Mr Buckley Harold Trip and Mr Henry James Gig were every inch the image of fine, upstanding Victorian gentlemen.  The very best of friends for as long as either could remember, the two of them – though in no way related – were as similar as two very similar peas in a pod. Both were slightly short, and perhaps slightly overweight, with round friendly faces featuring quick and easy smiles.  Their hair was the most notable difference between the two – a lustrous black (though flecked  grey in places) for Mr Trap and a vibrant red for Mr Gig. Though, as is common for men approaching their middle years, they were somewhat thinning on top but both went some way to making up for this by sporting a most impressive pair of bushy sideburns – indeed, these sideburns were the most reliable way to tell the two apart when they were wearing hats (as they always did in polite company).  When Mr Trap and Mr Gig were about town, as was the case on this particular evening, they often accentuated their similar appearance by dressing identically.  So as they stepped out into the cool night air bound for their club for an evening of good food, fine port and quality cigars (having no duties to discharge for their employer, the esteemed Mr Blackthorne, and having taken their leave of their darling wives for the evening) Mr Trap and Mr Gig were clad in matching evening dress courtesy of the esteemed Grieves and Hawkes of Saville Row.  They sported well fitted (and flattering) trousers, weskits and jackets in a pleasant deep blue, along with skilfully-starched shirts and white cravats made from a really quite expensive imported silk.
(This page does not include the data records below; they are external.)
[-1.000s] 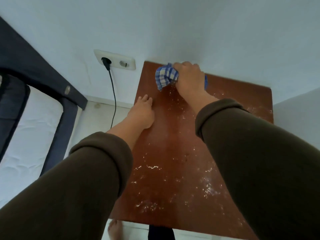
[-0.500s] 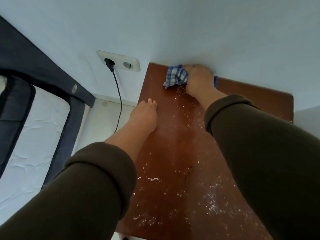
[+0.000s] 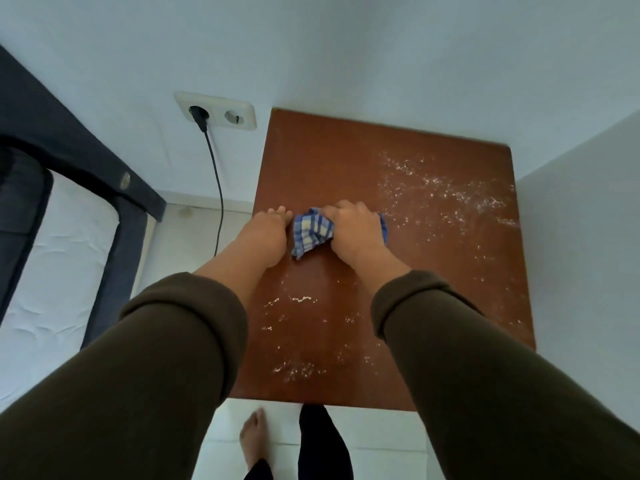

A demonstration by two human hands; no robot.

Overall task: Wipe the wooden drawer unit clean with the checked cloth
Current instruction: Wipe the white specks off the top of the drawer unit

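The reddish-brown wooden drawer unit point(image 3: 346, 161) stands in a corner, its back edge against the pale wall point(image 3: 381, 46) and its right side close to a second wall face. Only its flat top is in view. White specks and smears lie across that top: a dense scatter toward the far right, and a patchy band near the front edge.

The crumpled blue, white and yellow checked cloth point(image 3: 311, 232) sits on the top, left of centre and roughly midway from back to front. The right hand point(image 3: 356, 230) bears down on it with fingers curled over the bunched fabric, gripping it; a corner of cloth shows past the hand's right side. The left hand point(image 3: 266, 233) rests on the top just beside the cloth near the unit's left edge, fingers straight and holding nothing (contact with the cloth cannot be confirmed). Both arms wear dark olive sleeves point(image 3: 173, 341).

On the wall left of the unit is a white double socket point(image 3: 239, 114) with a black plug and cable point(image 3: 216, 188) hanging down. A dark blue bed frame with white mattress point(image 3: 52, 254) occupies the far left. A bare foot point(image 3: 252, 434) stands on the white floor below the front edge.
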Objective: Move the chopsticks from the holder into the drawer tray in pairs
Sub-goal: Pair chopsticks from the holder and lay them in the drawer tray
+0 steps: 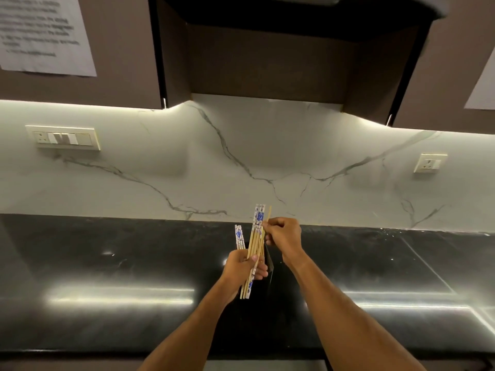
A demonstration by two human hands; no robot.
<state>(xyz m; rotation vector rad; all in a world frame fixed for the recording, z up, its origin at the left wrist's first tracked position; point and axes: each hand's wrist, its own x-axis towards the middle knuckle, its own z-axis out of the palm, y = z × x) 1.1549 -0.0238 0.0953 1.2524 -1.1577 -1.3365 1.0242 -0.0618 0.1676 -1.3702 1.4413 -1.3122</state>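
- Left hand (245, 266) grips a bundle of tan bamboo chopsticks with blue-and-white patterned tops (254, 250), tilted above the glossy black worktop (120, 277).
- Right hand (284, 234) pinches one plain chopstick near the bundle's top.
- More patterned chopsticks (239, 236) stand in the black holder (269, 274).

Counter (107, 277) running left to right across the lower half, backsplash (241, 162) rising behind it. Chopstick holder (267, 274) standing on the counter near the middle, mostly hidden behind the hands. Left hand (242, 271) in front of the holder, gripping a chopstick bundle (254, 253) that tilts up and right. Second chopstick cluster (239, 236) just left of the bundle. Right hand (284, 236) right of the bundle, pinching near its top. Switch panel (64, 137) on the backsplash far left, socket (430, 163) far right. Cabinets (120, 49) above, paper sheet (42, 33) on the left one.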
Decked to the nines, their panoply was completed by matching ivory-handled canes of darkly-stained mahogany, dapper top hats and well-cut woollen Chesterfield coats to ward them against the November chill.  All in all, Mr Trap and Mr Gig looked the very model the of fashionable, well-heeled gentlemen that one would expect to meet in the finer clubs and other establishments in the final years of the nineteenth century.  Which meant they looked really quite incongruous strolling down the streets of Hendon, a somewhat unpleasant little suburb of Sunderland, at 1am on November 27th in the year of our lord Two Thousand and Twelve.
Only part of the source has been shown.